Best practices to protect sensitive data
Introduction
The shift from on-premises data centers to cloud infrastructure requires new secrets management techniques for the cloud's dynamic environments,applications, machines, and user credentials. Securing infrastructure, data, and access across clouds requires careful planning. You must identify and categorize your organization's data based on its sensitivity to decide how to secure them. You must apply different practices to protect data in transit and at rest.
Protect data in-transit
Data in-transit is any data moving between systems, such as passwords, secrets, and keys. In-transit data includes data moving between resources within your organization, and incoming and outgoing data with services outside your organization. By protecting your data in-transit, you protect the confidentiality and integrity of the data within your organization.
TLS for client to server communication
Human client to machine communication is the first hop of data in-transit. TLS/SSL certificates are used to encrypt such communication - in most cases via browsers - using HTTPS instead of HTTP. TLS can also wrap FTP (FTPS, not to be confused with SFTP which uses the SSH protocol), IMAP (IMAPS), POP3 (POP3S), and SMTP (SMTPS), among others.
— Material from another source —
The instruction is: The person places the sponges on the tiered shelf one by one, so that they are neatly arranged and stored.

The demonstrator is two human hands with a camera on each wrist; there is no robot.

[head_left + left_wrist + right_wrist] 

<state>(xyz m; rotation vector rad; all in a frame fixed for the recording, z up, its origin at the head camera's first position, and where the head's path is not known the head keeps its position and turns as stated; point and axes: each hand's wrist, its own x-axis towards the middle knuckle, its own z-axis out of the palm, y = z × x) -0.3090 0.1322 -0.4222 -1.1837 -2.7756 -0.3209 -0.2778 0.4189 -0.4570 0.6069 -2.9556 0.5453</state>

HTTP is dangerous because someone (man in the middle) can intercept the traffic and insert malicious code before forwarding it to the user's browser. TLS (Transport Layer Security) solves this problem by identifying either the server or both client and server to each other. You should use the latest TLS version (presently v1.3) to gain the highest security. That is because cryptographic algorithms can be broken over time. TLS 1.3 removed use of ECDHE_RSA among the three ciphers: QUIC, X25519, and AES_128_GCM. Microsoft enabled TLS 1.3 by default in 2020.
A way to protect yourself is to verify that your browser supports TLS v1.3. Additionally, identify whether the site supports HTTP Strict Transport Security (HSTS) to protect against man-in-the-middle attacks using Qualys SSL Server Test. On browsers, a lock icon appears next to the address to show the use of TLS encryption.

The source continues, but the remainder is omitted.